> [Exercise] Give back all of the data exactly.

> [Data provided]

▬▬▬▬▬▬

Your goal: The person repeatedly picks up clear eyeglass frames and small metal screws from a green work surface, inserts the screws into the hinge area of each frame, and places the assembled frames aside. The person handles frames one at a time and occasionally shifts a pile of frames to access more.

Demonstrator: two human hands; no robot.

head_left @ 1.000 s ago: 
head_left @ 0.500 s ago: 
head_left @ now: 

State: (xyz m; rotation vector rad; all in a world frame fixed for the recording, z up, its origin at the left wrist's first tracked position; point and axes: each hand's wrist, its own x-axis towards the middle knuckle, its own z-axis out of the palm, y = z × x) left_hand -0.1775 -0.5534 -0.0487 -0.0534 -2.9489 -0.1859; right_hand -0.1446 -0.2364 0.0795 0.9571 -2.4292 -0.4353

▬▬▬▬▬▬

> [Task output]
Your goal: The person repeatedly picks up clear eyeglass frames and small metal screws from a green work surface, inserts the screws into the hinge area of each frame, and places the assembled frames aside. The person handles frames one at a time and occasionally shifts a pile of frames to access more.

Demonstrator: two human hands; no robot.

head_left @ 1.000 s ago: 
head_left @ 0.500 s ago: 
head_left @ now: 

State: (xyz m; rotation vector rad; all in a world frame fixed for the recording, z up, its origin at the left wrist's first tracked position; point and axes: each hand's wrist, its own x-axis towards the middle knuckle, its own z-axis out of the palm, y = z × x) left_hand -0.1775 -0.5534 -0.0487 -0.0534 -2.9489 -0.1859; right_hand -0.1446 -0.2364 0.0795 0.9571 -2.4292 -0.4353

This answer requires nothing more.